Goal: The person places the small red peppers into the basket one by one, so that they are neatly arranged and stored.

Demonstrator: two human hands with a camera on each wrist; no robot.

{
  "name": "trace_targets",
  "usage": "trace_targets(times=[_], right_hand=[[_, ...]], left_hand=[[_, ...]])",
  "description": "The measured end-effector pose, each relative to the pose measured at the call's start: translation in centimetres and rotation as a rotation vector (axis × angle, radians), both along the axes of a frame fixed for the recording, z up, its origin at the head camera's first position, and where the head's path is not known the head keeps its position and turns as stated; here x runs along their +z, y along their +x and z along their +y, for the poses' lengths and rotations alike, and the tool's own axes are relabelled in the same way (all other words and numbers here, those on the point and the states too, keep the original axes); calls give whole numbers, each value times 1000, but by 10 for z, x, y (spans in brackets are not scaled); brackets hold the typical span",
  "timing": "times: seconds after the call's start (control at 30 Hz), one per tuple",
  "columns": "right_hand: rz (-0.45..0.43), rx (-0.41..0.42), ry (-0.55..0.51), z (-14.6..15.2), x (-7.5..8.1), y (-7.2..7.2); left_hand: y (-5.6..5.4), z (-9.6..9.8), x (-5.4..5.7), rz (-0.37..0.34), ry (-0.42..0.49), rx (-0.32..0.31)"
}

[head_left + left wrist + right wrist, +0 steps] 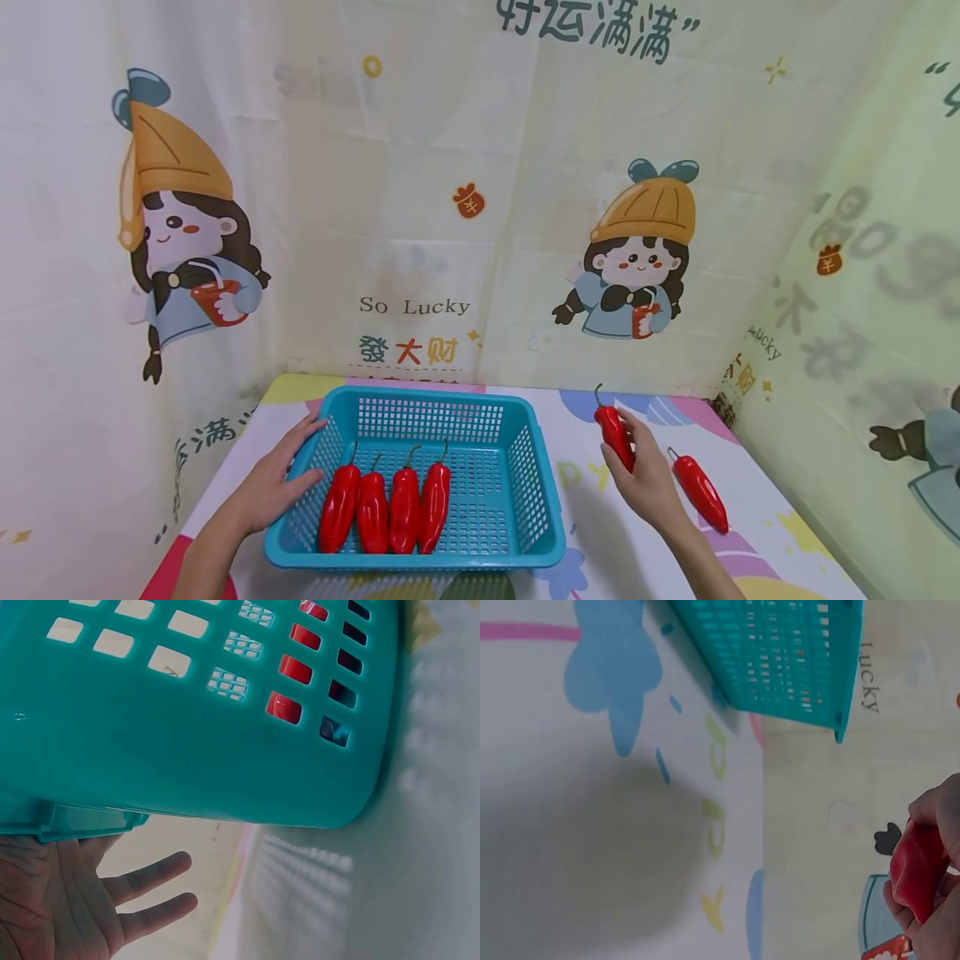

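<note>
In the head view a blue-green plastic basket (551, 508) stands on the table. Inside it, several red chili peppers (404, 508) lie side by side at the left, stems pointing away. My left hand (270, 479) rests against the basket's left rim; the left wrist view shows that hand (67, 907) with two fingers extended below the rim. To the right of the basket, my right hand (645, 475) holds a red chili pepper (615, 437) above the table, stem up. That pepper (916, 870) also shows in the right wrist view, between thumb and fingers.
Another red chili pepper (701, 493) lies on the patterned table to the right of my right hand. A printed cloth (420, 233) hangs behind the table and along both sides.
</note>
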State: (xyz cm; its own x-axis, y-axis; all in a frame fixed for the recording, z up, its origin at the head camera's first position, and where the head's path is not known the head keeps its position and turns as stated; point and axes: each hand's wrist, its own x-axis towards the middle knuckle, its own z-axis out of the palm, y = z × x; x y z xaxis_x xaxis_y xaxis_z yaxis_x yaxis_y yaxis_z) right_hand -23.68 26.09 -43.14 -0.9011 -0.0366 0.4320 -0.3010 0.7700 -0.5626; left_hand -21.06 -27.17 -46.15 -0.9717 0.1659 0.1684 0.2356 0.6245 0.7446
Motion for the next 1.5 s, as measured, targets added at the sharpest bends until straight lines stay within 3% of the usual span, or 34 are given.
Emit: trace_targets(times=[0.63, 1.1, 1.5], right_hand=[[32, 58, -64, -34, 13, 11], [31, 116, -111, -58, 16, 14], [39, 181, -163, -76, 18, 16]], left_hand=[[-1, 0, 1, 15, -20, -9], [8, -12, 14, -86, -131, -28], [12, -16, 21, -150, -113, -55]])
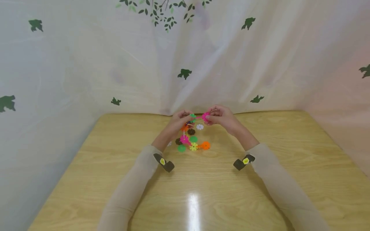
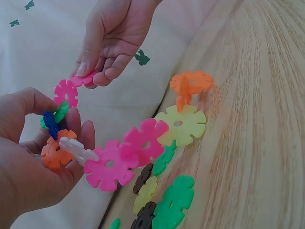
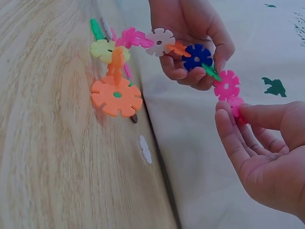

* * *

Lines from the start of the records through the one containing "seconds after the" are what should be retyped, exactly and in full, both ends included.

** Result for this exercise **
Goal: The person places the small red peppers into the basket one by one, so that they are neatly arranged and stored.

Demonstrator: two human hands with a camera on each wrist; no robot.

{
  "name": "trace_targets",
  "usage": "trace_targets(times=[_], right_hand=[[_, ...]], left_hand=[[_, ...]])",
  "description": "The measured end-effector pose, each relative to the pose measured at the call's start: translation in centimetres and rotation as a rotation vector (axis × angle, radians), both along the axes of a frame fixed for the recording, z up, its origin at the head camera's first position, and where the head's path is not known the head keeps its position and turns as stated; here x runs along their +z, y along their +x and z along their +y, for the poses' lengths and rotations alike, and the tool's own axes are relabelled in the same way (all other words and numbers here, those on the point and the states too, keep the original axes); calls give whole numbers, each value times 1000, but by 10 for z, x, y (spans in brackets are not scaled); brackets hold the typical span",
  "timing": "times: seconds after the call's start (control at 30 Hz), one per tuple",

No further work remains on the exercise.